— A filha de Rosana primeiro acusou Grace falsamente de tê-la agredido, e depois você usou sua influência para cancelar a qualificação dela no teste. Foi por isso que ela foi à escola bater na filha de Rosana. Bryan, sim, eu errei com você, mas não envolva minha filha nisso, por favor.
Patrícia abraçava a filha com força, cobrindo seus ouvidos para que ela não ouvisse a conversa.
— De qualquer forma, sua filha bateu na filha de Rosana. Eu exijo que ela peça desculpas. Não é o certo a se fazer?
— Eu posso pedir desculpas!
— Suas desculpas são baratas demais!
— Você acabou de prometer que, se eu pedisse desculpas a Rosana e à filha dela, você nos deixaria em paz!
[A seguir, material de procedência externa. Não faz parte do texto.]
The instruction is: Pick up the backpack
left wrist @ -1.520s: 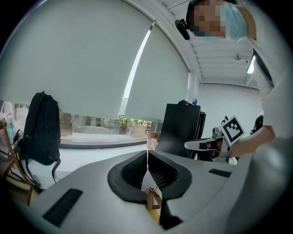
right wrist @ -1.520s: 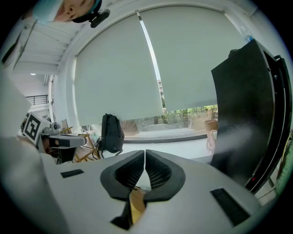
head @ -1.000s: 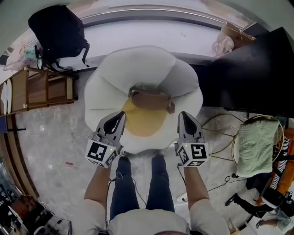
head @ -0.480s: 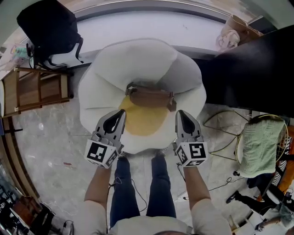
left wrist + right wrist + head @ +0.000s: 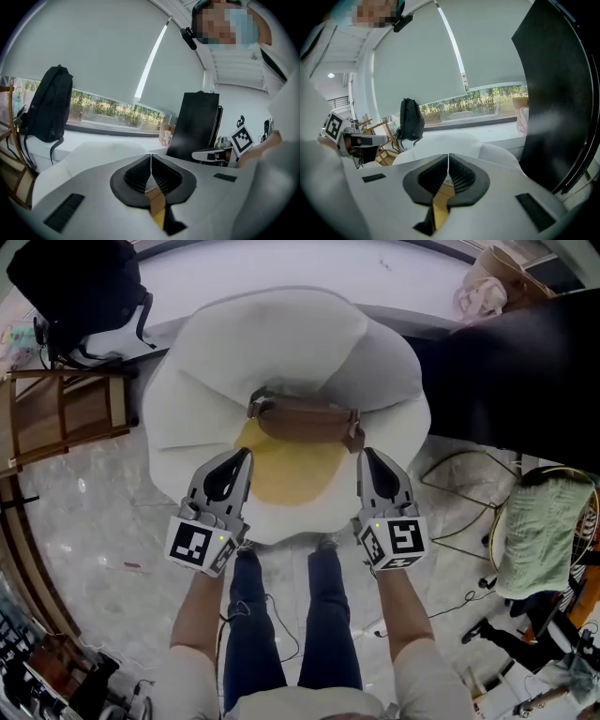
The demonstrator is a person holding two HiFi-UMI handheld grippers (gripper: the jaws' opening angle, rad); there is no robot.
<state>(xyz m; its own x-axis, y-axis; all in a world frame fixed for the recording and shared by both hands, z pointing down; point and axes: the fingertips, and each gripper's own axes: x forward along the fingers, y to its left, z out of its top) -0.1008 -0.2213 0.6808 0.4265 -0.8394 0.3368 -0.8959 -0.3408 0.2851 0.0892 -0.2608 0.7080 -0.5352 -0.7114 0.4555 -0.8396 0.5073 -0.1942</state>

— Mudei de ideia. Agora quero que sua filha também peça desculpas!
— Bryan! — ela gritou com raiva, mas de que adiantaria? — Por favor, não faça isso, ok?
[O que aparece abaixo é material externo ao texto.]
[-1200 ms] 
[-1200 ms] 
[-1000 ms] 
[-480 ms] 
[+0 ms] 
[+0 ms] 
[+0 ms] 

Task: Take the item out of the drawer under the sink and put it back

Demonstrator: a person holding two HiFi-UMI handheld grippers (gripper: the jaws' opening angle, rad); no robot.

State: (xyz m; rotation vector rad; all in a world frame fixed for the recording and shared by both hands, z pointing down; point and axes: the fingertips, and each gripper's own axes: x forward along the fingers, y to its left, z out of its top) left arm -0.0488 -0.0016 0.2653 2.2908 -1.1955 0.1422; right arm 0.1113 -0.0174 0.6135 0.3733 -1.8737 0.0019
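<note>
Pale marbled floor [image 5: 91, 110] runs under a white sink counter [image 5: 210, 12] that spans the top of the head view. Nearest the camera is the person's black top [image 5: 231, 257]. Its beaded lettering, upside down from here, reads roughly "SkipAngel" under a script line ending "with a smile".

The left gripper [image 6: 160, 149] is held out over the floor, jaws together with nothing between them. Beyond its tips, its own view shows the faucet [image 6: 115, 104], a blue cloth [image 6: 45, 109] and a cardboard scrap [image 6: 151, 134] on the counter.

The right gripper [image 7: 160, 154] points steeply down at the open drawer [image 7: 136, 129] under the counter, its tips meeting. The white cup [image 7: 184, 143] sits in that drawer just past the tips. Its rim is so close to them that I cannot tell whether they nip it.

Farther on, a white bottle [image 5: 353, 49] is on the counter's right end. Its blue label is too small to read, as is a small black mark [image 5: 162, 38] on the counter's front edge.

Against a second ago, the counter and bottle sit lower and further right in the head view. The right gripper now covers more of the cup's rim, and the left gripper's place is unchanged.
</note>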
Patrícia sentia um ódio profundo por Bryan e Rosana, mas não podia revidar. Pelo contrário, tinha que engolir seu orgulho e se desculpar. Ela suportaria isso, mas não podia permitir que sua filha sofresse a mesma humilhação.
Bryan olhou pelo espelho retrovisor e viu o desamparo e o ódio no rosto de Patrícia, com lágrimas escorrendo. Ele sentiu um certo prazer. — Você nos deve isso!
Patrícia assentiu. — Sim, eu errei com vocês! Naquela época, quando você estava sendo perseguido por seus inimigos e gravemente ferido, quem o salvou foi Rosana. Foi Rosana quem arriscou tudo para escondê-lo. Depois de ser salvo, você quis retribuir a gentileza, foi até a academia de cinema, mas me confundiu com ela...
— Foi você quem roubou o relógio que eu dei a ela, por isso eu me confundi! — gritou Bryan, furioso.
O coração de Patrícia estremeceu. Rosana, enquanto trabalhava como tutora, salvou Bryan de seus perseguidores. Mas, como ele já estava ferido, não conseguiu ver seu rosto.